One day he took a chance and escaped. He told his story to white men he encountered outside the boundaries of Fairfield Farms. They did not believe him. Or they pretended not to believe him. Instead they brought him back to The Owner. He received a few lashes for that. Yet he tried again. But the slave chasers caught him before he could get far. He was, after all, ignorant of the art of flight and since he did not mix with the others, who he felt were naturally inferior, he did not learn anything about the message of the quilts and of the spirituals and about the slave stealers and all the lore surrounding freedom.

For a long time he steadfastly refused to socialize with other slaves. Until it became necessary to do so in order to get the hooch that the blacks covertly brewed or distilled. He realized that he had missed the communion of other men and women. For his survival he gradually developed the habits of Africans. By now he was no longer brown but white.

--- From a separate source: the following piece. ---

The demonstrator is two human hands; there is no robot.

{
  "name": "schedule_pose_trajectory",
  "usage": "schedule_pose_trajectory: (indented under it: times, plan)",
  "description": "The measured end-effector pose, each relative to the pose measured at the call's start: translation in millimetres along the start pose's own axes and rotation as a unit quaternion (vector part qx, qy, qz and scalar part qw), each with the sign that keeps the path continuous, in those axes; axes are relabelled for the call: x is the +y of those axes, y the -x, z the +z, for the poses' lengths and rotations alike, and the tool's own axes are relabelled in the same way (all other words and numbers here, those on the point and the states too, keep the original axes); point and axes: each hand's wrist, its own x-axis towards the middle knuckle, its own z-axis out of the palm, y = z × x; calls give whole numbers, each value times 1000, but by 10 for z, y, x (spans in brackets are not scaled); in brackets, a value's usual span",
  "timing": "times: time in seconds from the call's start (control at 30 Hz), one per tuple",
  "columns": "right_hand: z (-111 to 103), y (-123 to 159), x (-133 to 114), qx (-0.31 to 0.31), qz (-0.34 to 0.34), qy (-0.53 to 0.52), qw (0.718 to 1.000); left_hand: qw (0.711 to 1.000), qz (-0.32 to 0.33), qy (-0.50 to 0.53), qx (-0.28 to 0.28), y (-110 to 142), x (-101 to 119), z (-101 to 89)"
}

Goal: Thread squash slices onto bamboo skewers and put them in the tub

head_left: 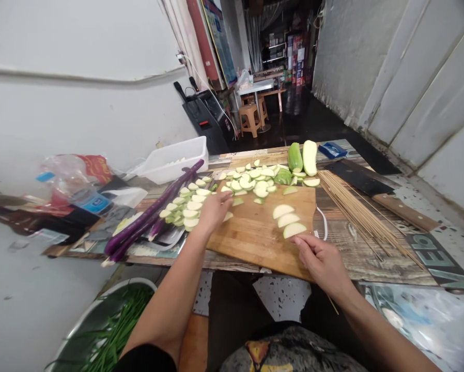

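Note:
My right hand (320, 258) pinches a thin bamboo skewer (333, 305), whose tail shows below the hand. Three half-moon zucchini slices (288, 220) sit in a row at its far end, over the wooden cutting board (251, 235). At the board's left edge, my left hand (216, 209) reaches in among cut slices, its fingers slightly apart and partly hidden. Loose zucchini slices (251, 181) are heaped along the back of the board. Left of that hand, rows of skewered slices (191, 206) lie on a white tray (172, 242).
Long purple eggplants (154, 206) lie beside a white plastic bin (173, 160). Two zucchini pieces (302, 157) are behind the board. Bare skewers (359, 212) and a cleaver (387, 194) lie at right. A basin of green vegetables (111, 330) stands below left.

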Motion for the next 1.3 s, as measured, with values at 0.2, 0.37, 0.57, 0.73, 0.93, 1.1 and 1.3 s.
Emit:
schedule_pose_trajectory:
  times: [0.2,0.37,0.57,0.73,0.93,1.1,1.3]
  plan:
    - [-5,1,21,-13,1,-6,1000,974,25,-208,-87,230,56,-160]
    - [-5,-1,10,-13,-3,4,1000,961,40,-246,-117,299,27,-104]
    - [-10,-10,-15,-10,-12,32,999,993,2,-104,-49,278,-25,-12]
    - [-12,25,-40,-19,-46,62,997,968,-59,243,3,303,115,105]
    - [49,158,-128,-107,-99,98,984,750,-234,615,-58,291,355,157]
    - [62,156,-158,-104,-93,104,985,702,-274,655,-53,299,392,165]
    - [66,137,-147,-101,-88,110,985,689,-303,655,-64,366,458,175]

The Owner and his minions had finally got tired of browning him with mahogany chips. They had humiliated him enough. But of course the change of color did not mean his situation had changed. The Owner still insisted that he was a mulatto and he was no different from the other white slaves who had been declared mulattos. To the Africans his white complexion did not matter anymore. What mattered was that he identified with Africans and therefore he was an African.

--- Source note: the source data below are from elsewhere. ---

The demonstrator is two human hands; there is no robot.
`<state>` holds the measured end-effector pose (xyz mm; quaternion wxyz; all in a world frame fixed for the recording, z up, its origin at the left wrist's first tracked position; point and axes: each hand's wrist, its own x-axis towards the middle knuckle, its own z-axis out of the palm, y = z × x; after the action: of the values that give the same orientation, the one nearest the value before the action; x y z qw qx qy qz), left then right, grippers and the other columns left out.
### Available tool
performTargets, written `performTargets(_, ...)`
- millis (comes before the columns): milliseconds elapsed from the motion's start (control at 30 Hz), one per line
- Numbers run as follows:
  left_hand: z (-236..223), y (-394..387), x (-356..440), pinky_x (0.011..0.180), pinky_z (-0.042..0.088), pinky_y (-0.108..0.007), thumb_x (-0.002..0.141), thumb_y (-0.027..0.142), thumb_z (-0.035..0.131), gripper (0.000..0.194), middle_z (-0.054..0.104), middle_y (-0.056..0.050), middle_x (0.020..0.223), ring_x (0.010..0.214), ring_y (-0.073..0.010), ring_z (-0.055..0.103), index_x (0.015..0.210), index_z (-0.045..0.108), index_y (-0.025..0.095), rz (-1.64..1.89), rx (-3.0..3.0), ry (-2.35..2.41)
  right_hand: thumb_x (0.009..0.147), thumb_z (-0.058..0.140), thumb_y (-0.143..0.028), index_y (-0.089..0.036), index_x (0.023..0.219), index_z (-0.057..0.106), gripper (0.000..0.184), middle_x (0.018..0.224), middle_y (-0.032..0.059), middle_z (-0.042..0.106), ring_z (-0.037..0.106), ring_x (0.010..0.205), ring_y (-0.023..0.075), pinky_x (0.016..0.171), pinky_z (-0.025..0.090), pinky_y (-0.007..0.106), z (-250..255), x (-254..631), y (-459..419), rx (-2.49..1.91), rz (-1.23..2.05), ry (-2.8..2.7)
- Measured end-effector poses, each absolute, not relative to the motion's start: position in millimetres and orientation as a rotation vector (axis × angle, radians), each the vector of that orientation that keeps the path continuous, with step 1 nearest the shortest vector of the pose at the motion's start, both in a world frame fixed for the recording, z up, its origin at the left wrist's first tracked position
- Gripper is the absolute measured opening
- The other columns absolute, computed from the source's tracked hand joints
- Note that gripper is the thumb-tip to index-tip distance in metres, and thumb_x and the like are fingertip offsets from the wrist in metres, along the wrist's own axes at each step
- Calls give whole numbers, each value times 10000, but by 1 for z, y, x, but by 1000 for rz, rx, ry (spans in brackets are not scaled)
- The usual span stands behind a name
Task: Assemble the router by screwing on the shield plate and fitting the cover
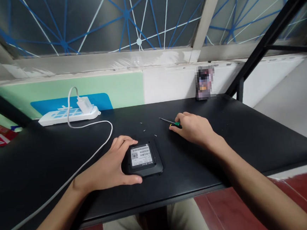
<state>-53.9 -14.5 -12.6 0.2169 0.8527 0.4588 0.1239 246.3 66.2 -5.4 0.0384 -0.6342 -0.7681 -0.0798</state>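
Observation:
A small black square device [144, 159] with a white label lies on the black table [250, 135]. My left hand [112, 168] wraps round its left side, fingers above and thumb below, gripping it. My right hand [193, 127] rests on the table to the right, fingers curled over a small screwdriver [170, 121] with a green handle; its thin shaft points to the upper left. Three tiny screws [144, 130] lie loose on the table between device and screwdriver.
A white power strip [68, 115] with a plugged charger stands at the back left; its white cable [95, 125] loops across the table to the front left. A blurred small object [205, 83] leans against the back wall. A black frame post [239, 88] rises at right.

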Motion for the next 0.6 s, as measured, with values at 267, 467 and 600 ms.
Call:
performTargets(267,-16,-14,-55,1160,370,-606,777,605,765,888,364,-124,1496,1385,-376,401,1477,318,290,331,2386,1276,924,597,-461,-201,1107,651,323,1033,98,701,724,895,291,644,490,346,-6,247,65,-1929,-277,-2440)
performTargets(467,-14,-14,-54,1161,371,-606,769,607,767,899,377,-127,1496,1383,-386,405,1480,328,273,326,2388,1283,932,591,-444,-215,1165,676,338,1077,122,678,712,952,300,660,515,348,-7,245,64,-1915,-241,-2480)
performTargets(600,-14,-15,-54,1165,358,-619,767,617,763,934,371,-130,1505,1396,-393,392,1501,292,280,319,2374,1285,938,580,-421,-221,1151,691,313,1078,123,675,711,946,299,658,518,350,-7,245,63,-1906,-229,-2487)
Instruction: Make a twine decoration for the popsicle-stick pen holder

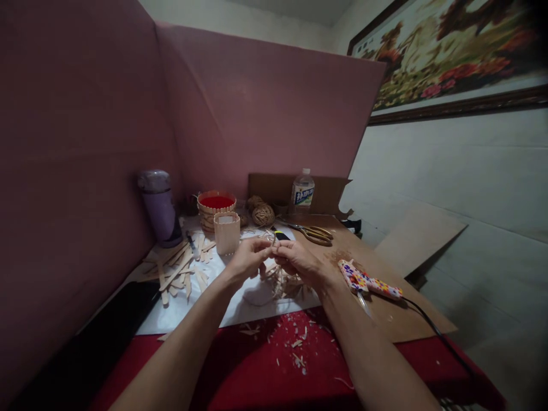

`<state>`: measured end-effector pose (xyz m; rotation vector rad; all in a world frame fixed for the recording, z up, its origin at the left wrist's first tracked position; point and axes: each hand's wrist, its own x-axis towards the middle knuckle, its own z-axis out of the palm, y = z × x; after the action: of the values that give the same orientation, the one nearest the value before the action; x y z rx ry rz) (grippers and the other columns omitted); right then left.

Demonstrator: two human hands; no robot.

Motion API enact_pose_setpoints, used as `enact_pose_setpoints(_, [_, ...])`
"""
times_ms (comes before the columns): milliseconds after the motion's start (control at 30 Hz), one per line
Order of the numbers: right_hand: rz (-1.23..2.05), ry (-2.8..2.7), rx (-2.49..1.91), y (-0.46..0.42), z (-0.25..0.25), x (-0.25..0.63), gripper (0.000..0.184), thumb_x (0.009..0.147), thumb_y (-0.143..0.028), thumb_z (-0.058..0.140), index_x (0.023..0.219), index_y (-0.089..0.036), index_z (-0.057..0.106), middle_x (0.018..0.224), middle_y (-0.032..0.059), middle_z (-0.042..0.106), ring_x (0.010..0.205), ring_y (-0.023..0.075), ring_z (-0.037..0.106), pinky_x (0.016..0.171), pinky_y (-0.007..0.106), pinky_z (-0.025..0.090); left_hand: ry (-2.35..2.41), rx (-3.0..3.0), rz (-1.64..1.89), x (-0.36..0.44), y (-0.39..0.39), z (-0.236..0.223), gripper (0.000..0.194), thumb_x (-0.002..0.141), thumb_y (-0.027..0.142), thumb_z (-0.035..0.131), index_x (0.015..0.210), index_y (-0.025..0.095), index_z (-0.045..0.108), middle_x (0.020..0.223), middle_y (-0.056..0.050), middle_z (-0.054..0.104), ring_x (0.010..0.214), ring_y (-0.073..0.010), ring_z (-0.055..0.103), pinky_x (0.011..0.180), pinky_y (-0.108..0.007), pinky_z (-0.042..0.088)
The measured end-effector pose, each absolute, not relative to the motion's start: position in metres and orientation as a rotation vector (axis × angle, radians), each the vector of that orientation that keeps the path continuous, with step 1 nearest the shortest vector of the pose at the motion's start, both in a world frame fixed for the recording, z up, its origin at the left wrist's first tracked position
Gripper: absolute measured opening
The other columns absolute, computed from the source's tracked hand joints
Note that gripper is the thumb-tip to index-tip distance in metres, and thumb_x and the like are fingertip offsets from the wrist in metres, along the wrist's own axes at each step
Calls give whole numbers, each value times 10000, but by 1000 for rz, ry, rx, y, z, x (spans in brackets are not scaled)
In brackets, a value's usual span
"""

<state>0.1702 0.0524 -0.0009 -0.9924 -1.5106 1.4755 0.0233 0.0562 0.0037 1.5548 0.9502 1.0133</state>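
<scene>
My left hand [252, 258] and my right hand [298, 261] meet over the middle of the work surface, fingertips pinched close together. Between them is a short bit of thin tan strand [274, 237] that looks like twine; the fingers hide most of it. Under my hands lies a loose tangle of tan strips and fibres [287, 285] on white paper [235, 311]. Just left of my left hand stands a small cup made of wooden craft sticks [226, 234]. Behind it is a larger stick-sided round container with a red inside [217, 202].
Loose craft sticks [177, 268] and a pen-like tool [192, 246] lie left, near a purple tumbler [160, 208]. Twine balls [262, 214], scissors [314, 234] and a bottle [303, 193] are behind. A corded glue gun [368, 282] rests on cardboard at right. Scraps litter the red cloth [257, 365].
</scene>
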Motion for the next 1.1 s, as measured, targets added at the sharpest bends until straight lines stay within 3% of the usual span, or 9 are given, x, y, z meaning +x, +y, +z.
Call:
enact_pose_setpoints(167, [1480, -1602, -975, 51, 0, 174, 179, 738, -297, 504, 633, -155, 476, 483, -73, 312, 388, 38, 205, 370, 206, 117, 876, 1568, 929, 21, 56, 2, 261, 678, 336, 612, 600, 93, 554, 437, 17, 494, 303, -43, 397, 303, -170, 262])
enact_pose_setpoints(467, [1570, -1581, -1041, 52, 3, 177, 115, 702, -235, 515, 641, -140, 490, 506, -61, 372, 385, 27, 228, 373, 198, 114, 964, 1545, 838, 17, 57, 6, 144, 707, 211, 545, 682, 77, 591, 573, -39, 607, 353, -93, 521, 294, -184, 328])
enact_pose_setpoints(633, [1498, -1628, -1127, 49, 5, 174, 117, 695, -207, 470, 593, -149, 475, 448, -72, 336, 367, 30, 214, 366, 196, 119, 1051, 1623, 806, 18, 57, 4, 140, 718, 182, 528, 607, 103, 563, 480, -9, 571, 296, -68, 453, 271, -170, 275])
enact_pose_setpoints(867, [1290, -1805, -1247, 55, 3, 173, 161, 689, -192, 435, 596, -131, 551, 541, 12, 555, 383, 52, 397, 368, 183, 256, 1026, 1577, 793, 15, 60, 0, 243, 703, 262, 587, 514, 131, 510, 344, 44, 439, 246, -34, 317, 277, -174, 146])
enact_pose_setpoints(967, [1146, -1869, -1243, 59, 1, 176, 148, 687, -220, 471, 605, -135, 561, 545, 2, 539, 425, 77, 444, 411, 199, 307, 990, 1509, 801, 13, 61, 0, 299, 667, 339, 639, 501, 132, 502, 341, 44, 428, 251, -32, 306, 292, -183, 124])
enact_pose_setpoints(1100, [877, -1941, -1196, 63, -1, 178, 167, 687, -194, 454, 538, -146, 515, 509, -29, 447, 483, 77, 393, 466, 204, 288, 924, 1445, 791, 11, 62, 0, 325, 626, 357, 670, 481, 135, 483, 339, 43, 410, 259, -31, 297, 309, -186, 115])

He became even more African when he was introduced to a mysterious fellow who lived by himself in his own cabin. It was known by now that he was Mrs. Fairfield’s toy. Even small children knew that. The Owner himself knew that. The plantation gossip had it that The Owner had no choice but to let his wife have a male concubine because he had lost his potency after indulging himself with all and sundry until his penis shriveled into a small worm because of disease. Some believed that the disease had affected his head. Otherwise why would he turn a blind eye when the big black fellow imported from Louisiana some years back serviced the mistress of Fairfield Farms?

Sometimes he was seen walking his tiger on a leash, a gift from the lady of the house purchased from a circus in Richmond after it had become too old to perform tricks. The fellow was quite friendly to the white slave when he first met him on one of his rounds with his tiger. And the white slave thought the fellow was a good man. Until he saw him being rude and arrogant to the black slaves, people the white slave had come to consider his friends. The big man was too good even to return their greeting. It was in reaction to the behavior of this pitch black fellow who felt superior to other blacks just because he slept with a white woman that the white slave resolved to be even more African than ever before.

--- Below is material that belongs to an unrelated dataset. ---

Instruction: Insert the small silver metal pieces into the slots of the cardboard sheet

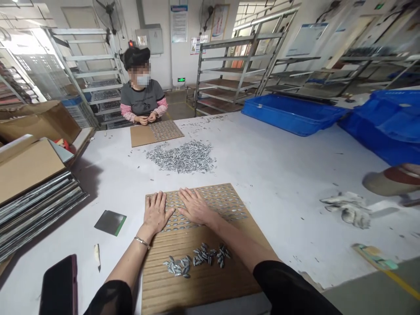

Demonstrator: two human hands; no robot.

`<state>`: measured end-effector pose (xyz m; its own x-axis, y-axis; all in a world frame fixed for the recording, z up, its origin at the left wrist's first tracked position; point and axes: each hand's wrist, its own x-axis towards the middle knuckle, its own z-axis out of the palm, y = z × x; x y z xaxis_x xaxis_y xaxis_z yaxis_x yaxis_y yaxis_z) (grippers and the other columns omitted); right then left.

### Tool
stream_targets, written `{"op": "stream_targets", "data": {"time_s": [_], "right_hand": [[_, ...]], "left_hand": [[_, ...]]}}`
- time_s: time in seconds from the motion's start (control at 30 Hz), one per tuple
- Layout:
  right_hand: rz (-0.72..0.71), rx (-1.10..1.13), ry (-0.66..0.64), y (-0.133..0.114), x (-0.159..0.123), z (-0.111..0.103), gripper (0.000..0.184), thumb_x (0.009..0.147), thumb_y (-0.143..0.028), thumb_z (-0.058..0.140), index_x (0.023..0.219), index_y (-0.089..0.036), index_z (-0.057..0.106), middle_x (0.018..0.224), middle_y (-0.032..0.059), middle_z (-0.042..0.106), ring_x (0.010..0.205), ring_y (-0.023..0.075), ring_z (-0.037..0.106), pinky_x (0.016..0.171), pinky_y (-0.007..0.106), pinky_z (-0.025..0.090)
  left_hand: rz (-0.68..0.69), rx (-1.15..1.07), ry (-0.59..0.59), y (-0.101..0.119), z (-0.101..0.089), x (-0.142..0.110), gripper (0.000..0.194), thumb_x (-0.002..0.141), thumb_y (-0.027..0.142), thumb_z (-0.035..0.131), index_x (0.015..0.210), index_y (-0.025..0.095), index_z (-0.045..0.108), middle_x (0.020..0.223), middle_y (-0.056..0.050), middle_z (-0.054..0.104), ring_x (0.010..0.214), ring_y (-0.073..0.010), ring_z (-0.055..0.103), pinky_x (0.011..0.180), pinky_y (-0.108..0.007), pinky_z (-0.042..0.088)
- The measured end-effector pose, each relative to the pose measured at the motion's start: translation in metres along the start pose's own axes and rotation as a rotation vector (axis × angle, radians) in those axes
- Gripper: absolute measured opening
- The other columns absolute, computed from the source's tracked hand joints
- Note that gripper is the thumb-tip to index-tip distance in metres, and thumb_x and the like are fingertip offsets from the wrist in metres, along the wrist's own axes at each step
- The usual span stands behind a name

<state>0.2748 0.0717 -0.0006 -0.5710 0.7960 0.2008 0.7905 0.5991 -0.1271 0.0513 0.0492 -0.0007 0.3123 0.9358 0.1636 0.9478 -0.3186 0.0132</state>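
Observation:
A brown slotted board point(210, 271) lies in front of me on the white table point(278, 166). Its far half holds small silvery metal pieces set in rows of slots. My left hand point(156, 212) rests flat on the filled rows, fingers stretched out. Beside it, my right hand point(196, 205) also lies flat on those rows, fingers spread. Neither hand holds anything. A loose cluster of metal pieces point(197, 259) sits on the near half of the board. A larger pile of the same pieces point(182, 156) lies on the table beyond the board.
Across the table a seated person point(141, 94) works at another slotted board point(155, 132). Stacked metal trays and cardboard point(29, 192) stand at left, a dark phone point(59, 286) at near left, blue bins point(292, 113) at back right, a rag point(349, 209) at right.

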Motion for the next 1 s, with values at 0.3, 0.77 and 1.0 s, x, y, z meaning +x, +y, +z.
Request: {"op": "stream_targets", "data": {"time_s": [0.3, 0.77, 1.0], "right_hand": [[0.017, 0.100, -0.034, 0.000, 0.002, -0.015, 0.072, 0.101, -0.058, 0.032, 0.158, -0.015, 0.031, 0.164, 0.0140, 0.026, 0.152, 0.0293, 0.020, 0.124, 0.052, 0.008], [0.916, 0.247, -0.073, 0.113, 0.141, -0.012, 0.102, 0.084, -0.079, 0.045, 0.160, -0.016, 0.021, 0.164, 0.0243, 0.016, 0.150, 0.0424, 0.016, 0.115, 0.059, 0.014], [0.770, 0.068, 0.206, 0.093, 0.156, 0.007, 0.040, 0.102, -0.043, 0.043, 0.127, -0.015, 0.057, 0.127, 0.0235, 0.057, 0.119, 0.0317, 0.053, 0.096, 0.043, 0.043]], "left_hand": [[0.031, -0.014, 0.110, -0.004, -0.009, -0.001, 0.068, 0.099, 0.055, 0.040, 0.152, 0.012, 0.043, 0.157, -0.019, 0.040, 0.145, -0.0393, 0.037, 0.116, -0.063, 0.027], [-0.054, -0.527, 0.357, 0.020, -0.026, -0.059, 0.039, 0.098, 0.033, 0.051, 0.134, 0.023, 0.058, 0.140, -0.013, 0.061, 0.130, -0.0291, 0.057, 0.107, -0.052, 0.049], [-0.155, -0.656, 0.414, 0.019, -0.048, -0.054, 0.027, 0.096, 0.032, 0.054, 0.120, 0.024, 0.063, 0.122, -0.012, 0.069, 0.117, -0.0273, 0.063, 0.103, -0.048, 0.051]]}}
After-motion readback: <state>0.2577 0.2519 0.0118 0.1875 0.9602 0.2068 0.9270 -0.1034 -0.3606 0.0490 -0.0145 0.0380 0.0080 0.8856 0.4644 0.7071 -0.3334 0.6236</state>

Although he was now armed with information about the slave stealers who occasionally visited the region to whisk away slaves across the Ohio River, he was too impatient to wait. In the second year of his slavery he tried to escape again. This time he had learned a few tricks and was gone for a few days. The slave chasers searched in vain. Yet he was not far from Fairfield Farms all that time. He had taken refuge in a church in Winfield. It was his good fortune that the Quaker minister was an abolitionist.